= Psilophytopsida =

Order of an extinct plant group

Psilophytopsida is a now obsolete class containing one order, Psilophytales, which was previously used to classify a number of extinct plants which are now placed elsewhere. The class was established in 1917, under the name Psilophyta, with only three genera (Rhynia, Horneophyton and Psilophyton) for a group of fossil plants from the Upper Silurian and Devonian periods which lack true roots and leaves, but have a vascular system within a branching cylindrical stem. The living Psilotaceae, the whisk-ferns, were sometimes added to the class, which was then usually called Psilopsida. This classification is no longer in use.

The class should not be confused with the current use of the name Psilotopsida, which refers to a class of living ferns, containing only Psilotaceae (whisk-ferns) and Ophioglossaceae (moon-worts and adder's-tongue ferns).

==Description==

The class was created in 1917 by Kidston and Lang for fossils found in the Rhynie Chert Bed. Three genera were initially included, Rhynia, Horneophyton and Psilophyton. All lacked leaves and true roots, consisting only of branched stems; however they were considered to contain vascular tissue.

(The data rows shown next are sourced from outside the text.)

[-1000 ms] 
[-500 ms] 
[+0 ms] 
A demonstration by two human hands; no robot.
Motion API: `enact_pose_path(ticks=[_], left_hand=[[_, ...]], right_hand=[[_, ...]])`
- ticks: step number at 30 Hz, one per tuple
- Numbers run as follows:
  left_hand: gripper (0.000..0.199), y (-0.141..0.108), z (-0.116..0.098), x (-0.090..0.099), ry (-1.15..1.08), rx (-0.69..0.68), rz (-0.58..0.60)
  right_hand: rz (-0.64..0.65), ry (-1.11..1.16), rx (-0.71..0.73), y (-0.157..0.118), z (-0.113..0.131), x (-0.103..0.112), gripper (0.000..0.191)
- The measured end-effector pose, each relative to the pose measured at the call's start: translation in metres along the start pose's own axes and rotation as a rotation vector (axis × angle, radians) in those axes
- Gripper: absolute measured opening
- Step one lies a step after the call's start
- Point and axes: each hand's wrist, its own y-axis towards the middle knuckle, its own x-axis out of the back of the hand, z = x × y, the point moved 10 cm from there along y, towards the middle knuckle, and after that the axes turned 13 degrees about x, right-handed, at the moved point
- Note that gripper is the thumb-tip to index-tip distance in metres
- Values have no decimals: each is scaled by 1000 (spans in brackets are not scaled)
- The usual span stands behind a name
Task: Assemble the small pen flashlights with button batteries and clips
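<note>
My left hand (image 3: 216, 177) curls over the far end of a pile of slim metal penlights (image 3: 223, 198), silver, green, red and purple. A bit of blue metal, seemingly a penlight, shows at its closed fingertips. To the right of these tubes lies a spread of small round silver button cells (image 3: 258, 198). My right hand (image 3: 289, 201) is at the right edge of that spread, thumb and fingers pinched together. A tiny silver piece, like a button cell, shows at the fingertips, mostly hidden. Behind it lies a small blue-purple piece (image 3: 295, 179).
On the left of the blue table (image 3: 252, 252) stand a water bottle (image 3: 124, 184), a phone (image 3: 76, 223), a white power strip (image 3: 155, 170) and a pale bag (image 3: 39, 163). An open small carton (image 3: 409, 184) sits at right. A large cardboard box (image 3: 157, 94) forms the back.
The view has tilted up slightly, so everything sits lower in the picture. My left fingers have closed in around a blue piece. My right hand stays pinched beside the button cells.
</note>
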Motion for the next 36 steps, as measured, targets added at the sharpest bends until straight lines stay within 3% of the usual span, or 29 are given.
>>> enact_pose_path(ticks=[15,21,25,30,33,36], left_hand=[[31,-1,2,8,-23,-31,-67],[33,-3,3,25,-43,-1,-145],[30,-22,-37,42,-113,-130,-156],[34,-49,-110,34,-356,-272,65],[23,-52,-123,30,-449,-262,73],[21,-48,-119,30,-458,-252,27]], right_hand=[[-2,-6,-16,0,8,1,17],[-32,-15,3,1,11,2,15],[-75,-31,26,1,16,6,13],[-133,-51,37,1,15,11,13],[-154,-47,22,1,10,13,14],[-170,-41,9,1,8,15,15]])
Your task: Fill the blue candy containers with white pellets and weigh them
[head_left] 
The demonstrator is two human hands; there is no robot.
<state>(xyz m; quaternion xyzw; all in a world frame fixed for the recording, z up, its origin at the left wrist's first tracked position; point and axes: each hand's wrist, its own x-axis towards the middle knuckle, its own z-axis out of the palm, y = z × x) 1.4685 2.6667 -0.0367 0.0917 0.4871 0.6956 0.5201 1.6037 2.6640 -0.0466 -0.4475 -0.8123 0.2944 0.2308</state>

Additional fossil genera were added later. As described by Sporne in 1966, Psilophytopsida consisted of four families:

- Rhyniaceae
  - Rhynia – now placed in the class Rhyniopsida
  - Horneophyton – now placed in the class Horneophytopsida
  - Cooksonia – now considered to be paraphyletic basal trachaeophytes
  - Yarravia – uncertain position
- Zosterophyllaceae – now placed in the class Zosterophyllopsida
  - Zosterophyllum
- Psilophytaceae
  - Psilophyton – now considered to be a basal euphyllophyte
- Asteroxylaceae – now placed in the order Drepanophycales
  - Asteroxylon

By 1975, it had become clear that the class had become increasingly unnatural, containing unrelated early vascular plants. It was split up by Banks into three subdivisions: Rhyniophytina, Zosterophyllophytina, and Trimerophytina. Later cladistic analyses of early land plants suggested that at least the rhyniophytes and the trimerophytes were not monophyletic. Separating out 'basal groups', such as the earliest land plants, is intrinsically difficult, since at this stage they contain many shared characters (plesiomorphies) which are not sufficient to distinguish them.

The current classification of former members of the class is largely due to Kenrick and Crane in 1997.